In October 2006, 4.7% was given as the official unemployment rate. At this time, payroll, from Chart 1: was some 135 million, yielding a labor force of some 142 million. The official E/P ratio of 62.5% suggests an ‘age group population’ of some 216 million. On these bases, the 4.7% unemployment rate equates some 7 million unemployed workers. In 2000, official unemployment was 4% and payroll 133 million, yielding a labor force of 138.5 million. And, the official E/P of 64.6% suggested a ‘population’ of some 206 million. During the six years, employment should have increased to some 141.3 million (1.07 x 133 – 0.007 x 142).

Note, adding the approximately 5 million ‘disappeared’ during the gap pulled from 2001 to 2004 spoken to above to 2006’s 135 million equals some 140 million, which is quite close to 141.3 million. And, for 2006, if we add the approximately 5 million ‘disappeared’ during the gap of 2001 to 2004 to both the 7.1 million of the numerator and the 142 million ‘labor force’ denominator, the unemployment rate for 2006 is some 8.2% [(12/147) x 100], which equates to some 12 million unemployed.

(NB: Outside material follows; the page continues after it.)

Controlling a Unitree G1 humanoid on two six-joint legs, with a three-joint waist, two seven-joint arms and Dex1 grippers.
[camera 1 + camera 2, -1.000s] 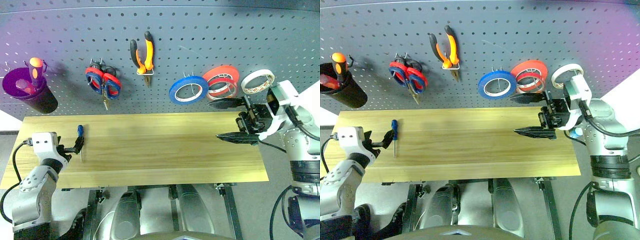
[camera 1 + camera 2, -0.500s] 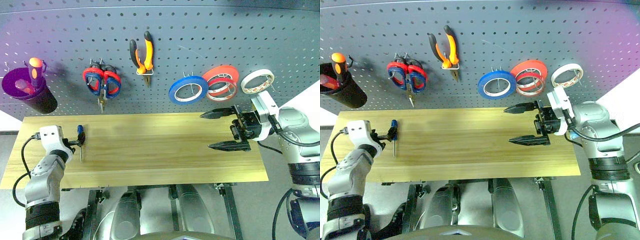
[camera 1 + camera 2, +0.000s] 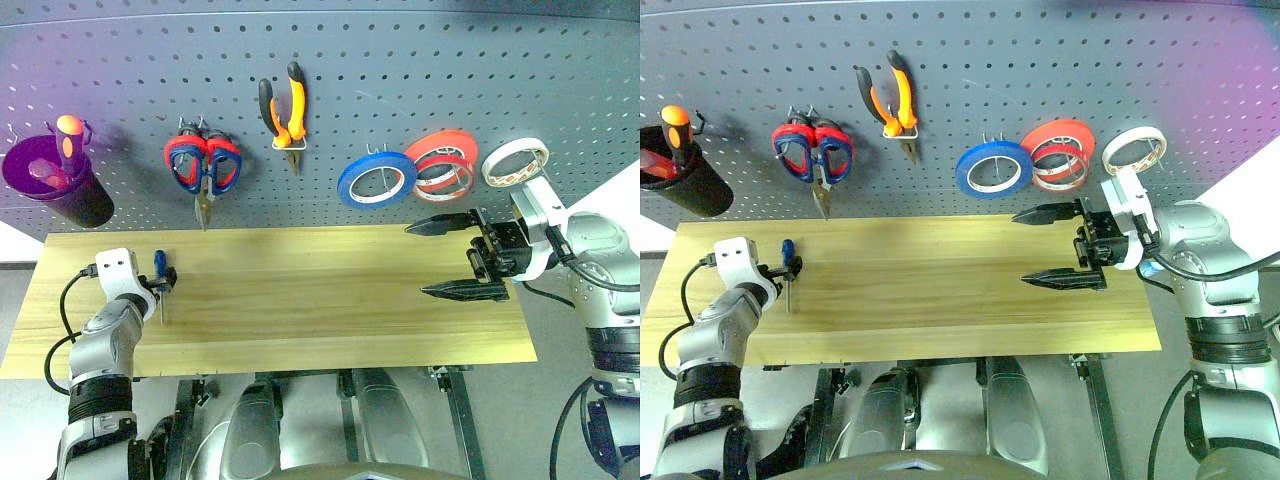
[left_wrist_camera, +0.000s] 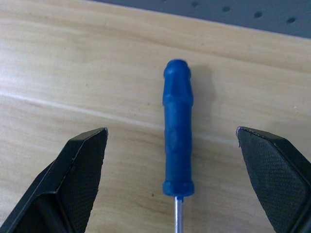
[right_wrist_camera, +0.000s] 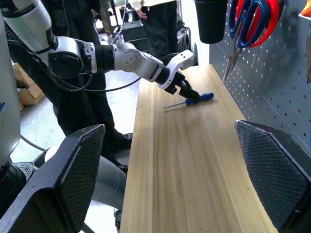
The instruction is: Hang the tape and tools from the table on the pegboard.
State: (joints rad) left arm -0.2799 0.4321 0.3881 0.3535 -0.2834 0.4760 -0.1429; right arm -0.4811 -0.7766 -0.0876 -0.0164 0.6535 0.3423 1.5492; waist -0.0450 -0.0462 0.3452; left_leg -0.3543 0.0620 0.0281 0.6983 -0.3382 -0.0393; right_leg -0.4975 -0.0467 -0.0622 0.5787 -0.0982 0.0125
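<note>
Grey pegboard already carries the pliers, scissors and blue tape above the wooden table. From the head views, the right gripper hangs wide apart over the table's right side. Left wrist view: the left gripper straddles the blue-handled screwdriver, fingers spread, not touching it.

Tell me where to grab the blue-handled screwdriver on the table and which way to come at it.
Grip the blue-handled screwdriver across its thick handle, coming from above. It lies flat on the table, and the open left gripper already straddles the handle; the thin steel shaft offers less hold.
</note>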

Similarly, if the labor force was 155 million in 2000 and increased by 1% a year to 166 million in 2006 but payroll employment only increased some 3 million from 2000 to 2006 there is a deficit of some 8 million jobs (166 – 155 – 3). The 1% increase in unemployment, from 4% in 2000 to 4.7% in 2006, accounts for less than 2 million of this deficit. The remaining more than 6 million deficit amounts to an additional some 3.6% unemployment which added to the official 4.7% equals a current actual unemployment of some 8.3% (3.6 + 4.7) meaning that there are more than 13.8 million unemployed.

Per the model, if employment is some 150 million and the E/P ratio some 62.5%, then the ‘population’ is some 240 million, the labor force is some 168 million, and there are some 18 million (168 – 150) unemployed workers for an actual unemployment rate of some 10.7%.

By most accounts, upwards of a million illegal workers have entered the US each year since 2000. It is generally accepted that more than 12 million are in residence. It is generally acknowledged that these illegal immigrant workers make up at least 5% of the US work force, i.e., at least 7.5 million of the some 150 million total jobs in 2006 were held by illegal workers. In other words, the real employment to population ration in 2006 is not 62.2%, [(150/240) x 100 = 62.2%], but rather it is some 59.4%, [(142.5/240) x 100 = 59.4%]. This also means that actual unemployment among legal US workers is greater than 9.5% [(7.5 + 8.3)/(166)] x 100.

Combining the effect of illegal workers with the disappeared; actual unemployment among legal US workers in 2006 is on the order of 12.5%, [(7.5 + 5 + 8.3)/166] x 100.

Beyond taking the jobs of millions of US citizens and other legal workers, illegal workers work for lower wages thus forcing down wages in those industries where they work. The effect of illegal workers on the economy is almost exactly the same as that of offshoring.

Finally, a distinction between illegal Chinese workers and those from Latin America: While illegal workers from Latin America take jobs normally held by US citizens, i.e., the displacement is direct; those from China tend to work exclusively for other Chinese as waiters, chefs, seamstresses, laborers, etc. The restaurants, shops, etc., where they work have such low prices that similar businesses with legal worker staffs simply can’t compete and are forced to close.